As eleições em Cabo Verde...comentários

1. Face a existência de um corredor cada vez mais intenso entre Cabo Verde e os Açores, vale a pena partilhar com o leitor os principais acontecimentos sobre as últimas eleições autárquicas realizadas no arquipélago da morabeza.
Acho que a primeira nota prende-se com o nível da abstenção que foi relativamente baixo (na ordem dos 19,76%), em comparação, por exemplo com a situação em Portugal e, em particular, dos Açores. Aliás, tem sido hábito, nos vários momentos eleitorais, uma participação muito intensa da população cabo-verdiana o que poderá ser explicada, em parte, pelo facto de Cabo Verde ter uma democracia muito jovem (a partir de 1991). Mas é, também, uma prova inequívoca do funcionamento e da vitalidade do próprio sistema democrático em que a participação e a liberdade no exercício desta mesma participação constituem indicadores privilegiados.

A segunda nota e, ao contrário das expectativas é a derrota do PAICV nestas eleições, tendo em conta que perdeu os três maiores concelhos do país, nomeadamente Praia, Santa Catarina e S. Vicente. Nessa última, cidade conhecida pelo seu famoso porto e a segunda maior do país, a previsibilidade do vencedor era muito difícil, face aos candidatos que concorrem à presidência daquele município. O PAICV apoiou Onésimo Silveira, antigo presidente daquela autarquia, ex-embaixador em Portugal e indivíduo com grande capital político. Foi o segundo mais votado (30,76%). A surpresa maior em S. Vicente foi o facto de Gualberto do Rosário, antigo primeiro-ministro e apoiado pelo MPD, ter conseguido apenas 2,96%, ficando em última posição no conjunto dos quatro candidatos. Isaura de Carvalho, reafirmou a sua liderança em S. Vicente com 46,02% dos votos.

Na cidade da Praia as coisas foram mais complicadas.
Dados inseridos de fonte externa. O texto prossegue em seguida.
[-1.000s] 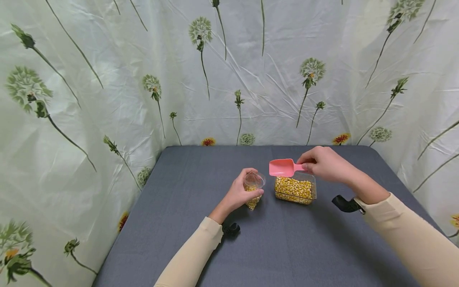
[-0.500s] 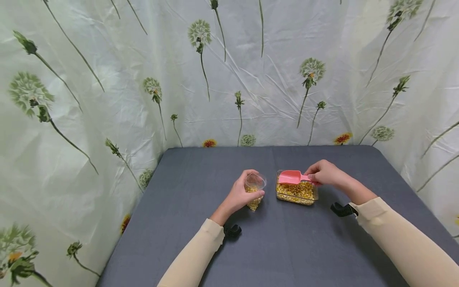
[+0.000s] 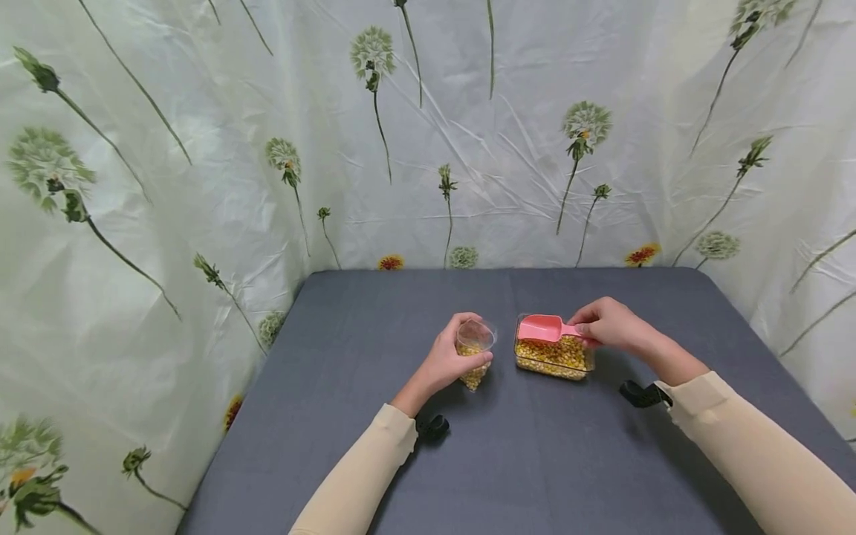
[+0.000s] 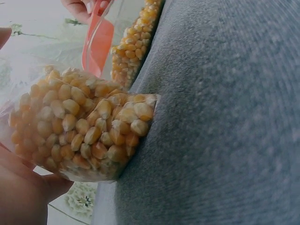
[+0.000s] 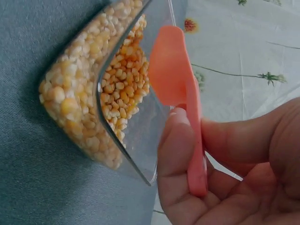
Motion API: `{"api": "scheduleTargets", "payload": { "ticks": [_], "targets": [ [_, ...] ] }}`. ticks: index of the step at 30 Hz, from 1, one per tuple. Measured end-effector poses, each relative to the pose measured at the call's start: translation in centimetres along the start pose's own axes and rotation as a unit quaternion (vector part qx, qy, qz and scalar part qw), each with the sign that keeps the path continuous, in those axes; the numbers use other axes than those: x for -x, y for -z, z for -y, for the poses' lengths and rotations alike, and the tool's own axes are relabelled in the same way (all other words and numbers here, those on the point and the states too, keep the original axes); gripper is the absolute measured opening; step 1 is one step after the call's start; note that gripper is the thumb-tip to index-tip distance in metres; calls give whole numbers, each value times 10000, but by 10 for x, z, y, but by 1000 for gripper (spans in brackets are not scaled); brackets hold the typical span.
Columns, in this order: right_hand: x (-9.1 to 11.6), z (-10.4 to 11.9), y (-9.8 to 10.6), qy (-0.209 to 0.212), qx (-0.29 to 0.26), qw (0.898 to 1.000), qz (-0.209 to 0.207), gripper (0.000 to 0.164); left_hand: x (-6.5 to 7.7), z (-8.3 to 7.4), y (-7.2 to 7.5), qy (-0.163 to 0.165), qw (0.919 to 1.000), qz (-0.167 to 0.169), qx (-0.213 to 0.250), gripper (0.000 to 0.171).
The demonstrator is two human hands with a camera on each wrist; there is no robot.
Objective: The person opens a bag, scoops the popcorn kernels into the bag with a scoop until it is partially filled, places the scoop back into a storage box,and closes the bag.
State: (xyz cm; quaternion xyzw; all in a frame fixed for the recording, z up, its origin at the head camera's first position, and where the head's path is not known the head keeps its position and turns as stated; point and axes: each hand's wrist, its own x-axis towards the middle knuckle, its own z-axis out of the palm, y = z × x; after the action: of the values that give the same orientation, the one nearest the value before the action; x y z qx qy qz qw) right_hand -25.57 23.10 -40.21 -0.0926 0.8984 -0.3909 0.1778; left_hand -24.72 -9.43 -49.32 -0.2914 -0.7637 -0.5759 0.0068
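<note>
In the head view my left hand (image 3: 444,360) holds a clear plastic bag (image 3: 473,375) around its side, thumb in front. The bag's round mouth faces up, and yellow corn kernels (image 4: 79,124) fill its lower part. My right hand (image 3: 610,325) pinches the handle of a pink scoop (image 3: 540,328) between thumb and fingers. The scoop's bowl is over the clear rectangular container (image 3: 589,364), low near its back left part. Corn kernels (image 3: 555,352) lie inside that container. In the right wrist view the scoop's bowl (image 5: 168,65) shows no kernels in the part I see.
A dark grey cloth covers the table (image 3: 521,461). Behind and at the sides hangs a pale curtain (image 3: 374,208) with dandelion prints. Black wrist straps (image 3: 643,394) stick out below both sleeves.
My right hand has lowered the pink scoop and shifted it slightly right, from above the container's rim down over the kernels. Over the last half second it barely moved. The left hand keeps its place.
</note>
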Motion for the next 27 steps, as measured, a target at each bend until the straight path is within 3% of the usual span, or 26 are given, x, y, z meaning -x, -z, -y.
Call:
{"api": "scheduleTargets", "payload": {
  "ticks": [4, 9, 15, 22, 27],
  "targets": [
    [3, -4, -6, 73, 14, 9998, 173, 19, 0, 1, 0, -80, 10000, 51, 1, 57],
    [5, -7, -14, 66, 331, 9994, -92, 18, 0, 2, -2, -170, 9998, 39, -54, 53],
    [9, -3, -10, 130, 88, 9998, 96, 17, 0, 3, -4, -261, 9996, 11, -77, 50],
    [11, 1, -13, 205, 487, 9985, 137, 16, 0, 2, -3, -218, 9997, 17, -85, 50],
    [14, 4, -8, 199, 311, 9991, 191, 17, 0, 1, -3, -235, 9997, 31, -9, 51]
  ]
}}
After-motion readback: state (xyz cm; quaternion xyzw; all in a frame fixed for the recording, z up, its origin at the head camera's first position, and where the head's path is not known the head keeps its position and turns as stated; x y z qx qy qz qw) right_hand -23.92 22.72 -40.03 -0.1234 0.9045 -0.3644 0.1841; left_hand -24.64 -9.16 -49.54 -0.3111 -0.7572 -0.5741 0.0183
Felisberto Vieira, há dois mandados à frente dos destinos da capital e suportado pelo PAICV, perdeu por apenas 559 votos (1,17%) a favor de Ulisses Correia, antigo ministro das Finanças do governo do MPD. O facto é que a derrota do Felisberto Vieira não era de todo previsível e mesmo o MPD estava, na altura da escolha dos candidatos. com muitas dificuldades em encontrar uma pessoa que conseguisse, pelo menos, um bom resultado e que preparasse o partido para os futuros embates eleitorais.

Excesso de confiança do Felisberto Vieira, uma classe média em ascensão e que está a acrescentar um peso cada vez mais considerável no conjunto dos eleitores flutuantes que tende a orientar o seu sentido de voto desprendido dos partidos políticos, são algumas das razões explicativas da derrota do Felisberto Vieira na cidade da Praia.

Em termos gerais, o PAICV ficou com 10 câmaras, menos uma que o MPD. Apesar desta ligeira diferença estatística, pelo facto do PAICV ter perdido sobretudo, a capital, tem uma interpretação e um custo político elevado. De qualquer modo, as eleições legislativas só acontecerão em 2011 e, até lá, muitas coisas poderão acontecer. Todavia, a forma como correu estas eleições confirmam uma vivência recomendável da democracia cabo-verdiana.